A 2026 study by Casey Richards investigates genetic structure and adaptive potential in the marine mussel Mytilus californianus. The dataset likely contains whole-genome sequencing and experimental metabolic response data for populations distributed along a 181 km gradient from the Strait of Juan de Fuca to San Juan Island, Washington, USA. It was published on figshare under a CC-BY-4.0 license.
Use Cases
- Analyzing correlations between environmental gradients and genetic variation based on the described 181 km coastal transect.
- Modeling the relationship between population size, structural genetic variation, and plasticity based on described differences between inner and outer coast populations.

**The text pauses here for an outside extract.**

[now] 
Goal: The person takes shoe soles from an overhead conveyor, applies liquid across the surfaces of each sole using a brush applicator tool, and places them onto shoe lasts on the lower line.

- Investigating genomic signatures of adaptation to heat and pH stress based on described focus on heat shock proteins and metabolic responses.
- Assessing the role of gene flow in adaptive potential based on described findings for centrally located populations in the Strait of Juan de Fuca.
Strengths
- Focuses on a specific 181 km environmental gradient with distinct selective pressures described.
- Combines multiple data types: whole-genome sequencing and ocean manipulation experiment results as described.
- Explicitly tests hypotheses about local adaptation versus phenotypic plasticity, providing a clear research framework.
Limitations
- Column-level documentation is absent; field semantics must be inferred after download.
- Row count is unknown, which may limit suitability assessment.
- Data may reflect geographic bias inherent to the single study region described.
Provenance
- Source
- figshare, author Casey Richards.
- Collection Method
- Data likely gathered via field sampling, whole-genome sequencing, and controlled laboratory experiments as described.
- Time Range
- null
- Freshness
- Last updated 2026-04-21 16:44:50; freshness should be verified.
- Geography
- Strait of Juan de Fuca, Washington, USA to Cattle Point, San Juan Island (181 km coastal gradient).